Real time 1 on 1 work

Mostly live chat and telephone support, two options that are not yet available at Woo. I experimented with live chat during my trial period at WordPress though.

Unique development opportunities:

  • quick adjustment to the users communication style (long and elaborate, short and succint, with or without personal anecdotes)
  • step-by-step guidance
  • on-the-spot troubleshooting
  • multitasking (as in asking for help or searching frenetically for the answer while trying to maintain the user engaged)

Asyncronous support for many

Forum answers partly fall under this type of support, as they can be useful for more people than just the original requestor. Plugin documentation, popular use cases, FAQs and user guides certainly are part of this realm.

Unique development opportunities:

  • finding the right topics
  • balance between too much information and too little information
  • collaboration with others to create the content
  • maintenance and continous improvements

Real time support for many

The support career interview with Chase is a good example (though I then consumed the video almost a week later, turning the real time education into a asynchronous form of support.
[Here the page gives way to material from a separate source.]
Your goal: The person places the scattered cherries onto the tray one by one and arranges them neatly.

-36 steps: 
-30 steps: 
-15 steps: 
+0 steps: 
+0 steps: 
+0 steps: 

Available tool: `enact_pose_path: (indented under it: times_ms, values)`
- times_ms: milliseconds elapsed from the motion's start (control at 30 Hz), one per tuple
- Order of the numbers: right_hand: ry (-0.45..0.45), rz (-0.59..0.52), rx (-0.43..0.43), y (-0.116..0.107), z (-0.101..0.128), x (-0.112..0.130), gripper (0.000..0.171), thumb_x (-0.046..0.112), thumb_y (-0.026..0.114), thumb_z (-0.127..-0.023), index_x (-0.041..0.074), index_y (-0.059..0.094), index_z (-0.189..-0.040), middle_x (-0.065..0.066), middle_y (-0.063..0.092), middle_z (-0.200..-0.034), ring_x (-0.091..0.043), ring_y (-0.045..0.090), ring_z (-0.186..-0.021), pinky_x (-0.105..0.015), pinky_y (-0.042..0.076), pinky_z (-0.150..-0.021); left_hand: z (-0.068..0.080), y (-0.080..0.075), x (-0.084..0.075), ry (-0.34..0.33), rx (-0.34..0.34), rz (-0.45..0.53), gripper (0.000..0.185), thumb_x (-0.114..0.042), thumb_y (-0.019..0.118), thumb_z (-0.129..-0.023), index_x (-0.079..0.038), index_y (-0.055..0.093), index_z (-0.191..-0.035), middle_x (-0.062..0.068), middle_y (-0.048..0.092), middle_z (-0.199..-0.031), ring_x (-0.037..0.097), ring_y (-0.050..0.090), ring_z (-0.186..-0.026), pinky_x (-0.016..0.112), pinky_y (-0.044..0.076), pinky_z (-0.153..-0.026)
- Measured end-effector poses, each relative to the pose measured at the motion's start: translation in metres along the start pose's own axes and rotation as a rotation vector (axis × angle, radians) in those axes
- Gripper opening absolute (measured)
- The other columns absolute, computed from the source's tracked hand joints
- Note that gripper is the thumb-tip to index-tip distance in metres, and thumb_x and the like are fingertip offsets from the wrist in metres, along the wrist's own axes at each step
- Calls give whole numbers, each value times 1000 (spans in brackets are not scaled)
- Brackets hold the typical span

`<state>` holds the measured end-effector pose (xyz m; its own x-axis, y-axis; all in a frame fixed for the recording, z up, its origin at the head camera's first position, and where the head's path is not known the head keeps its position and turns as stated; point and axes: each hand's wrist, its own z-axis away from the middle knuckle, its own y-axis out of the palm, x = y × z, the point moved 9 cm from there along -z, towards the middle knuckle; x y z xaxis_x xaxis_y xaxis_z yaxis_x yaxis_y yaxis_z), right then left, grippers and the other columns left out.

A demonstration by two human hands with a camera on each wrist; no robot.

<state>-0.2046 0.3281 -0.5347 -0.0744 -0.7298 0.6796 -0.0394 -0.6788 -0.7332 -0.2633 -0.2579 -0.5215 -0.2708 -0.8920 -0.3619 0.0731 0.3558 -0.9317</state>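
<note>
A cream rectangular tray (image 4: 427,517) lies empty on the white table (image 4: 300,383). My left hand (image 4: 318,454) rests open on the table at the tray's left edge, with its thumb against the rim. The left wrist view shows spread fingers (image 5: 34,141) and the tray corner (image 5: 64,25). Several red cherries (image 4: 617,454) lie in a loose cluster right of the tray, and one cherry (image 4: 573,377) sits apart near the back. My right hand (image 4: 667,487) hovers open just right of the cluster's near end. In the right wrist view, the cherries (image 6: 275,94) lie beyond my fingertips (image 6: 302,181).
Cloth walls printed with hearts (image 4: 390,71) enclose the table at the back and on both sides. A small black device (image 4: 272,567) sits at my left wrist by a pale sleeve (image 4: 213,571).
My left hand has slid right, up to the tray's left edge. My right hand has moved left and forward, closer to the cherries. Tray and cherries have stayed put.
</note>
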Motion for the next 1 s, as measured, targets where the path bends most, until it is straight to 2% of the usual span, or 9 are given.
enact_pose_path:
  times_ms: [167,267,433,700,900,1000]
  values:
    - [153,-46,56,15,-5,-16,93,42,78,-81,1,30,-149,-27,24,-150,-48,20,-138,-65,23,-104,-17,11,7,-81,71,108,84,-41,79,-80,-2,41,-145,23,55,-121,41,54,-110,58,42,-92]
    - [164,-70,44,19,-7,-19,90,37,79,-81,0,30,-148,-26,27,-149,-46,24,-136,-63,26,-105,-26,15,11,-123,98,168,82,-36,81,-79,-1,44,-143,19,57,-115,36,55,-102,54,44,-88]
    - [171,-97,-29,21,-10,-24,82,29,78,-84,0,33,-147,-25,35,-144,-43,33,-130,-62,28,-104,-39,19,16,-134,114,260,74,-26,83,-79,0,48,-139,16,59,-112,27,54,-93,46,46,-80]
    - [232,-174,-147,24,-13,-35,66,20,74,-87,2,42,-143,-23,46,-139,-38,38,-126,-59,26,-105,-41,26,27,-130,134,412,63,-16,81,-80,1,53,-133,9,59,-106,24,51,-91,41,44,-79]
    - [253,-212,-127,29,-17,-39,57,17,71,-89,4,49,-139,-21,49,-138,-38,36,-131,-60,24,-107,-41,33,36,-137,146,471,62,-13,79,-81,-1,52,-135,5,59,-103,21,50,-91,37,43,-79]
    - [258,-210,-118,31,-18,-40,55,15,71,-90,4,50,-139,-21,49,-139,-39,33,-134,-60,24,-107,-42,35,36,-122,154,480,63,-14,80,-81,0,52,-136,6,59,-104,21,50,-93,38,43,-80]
Other forms are twitter discussions, facebook broadcasts or life streaming opportunities.

Unique development opportunities:

  • finding the right topics
  • balance between too much information and too little information
  • immediate response to group feedback
  • maintaining the balance between individual questions and the group intentions

A career in support means to find new challenges, to experiment with new approaches, to grow with your users and with your market without leaving new users behind.

A career in support means I never stop learning. And I never stop teaching either.

And if I get bored, or unmotivated, or feel stuck I can explore the next quadrant, making sure I never stop learning.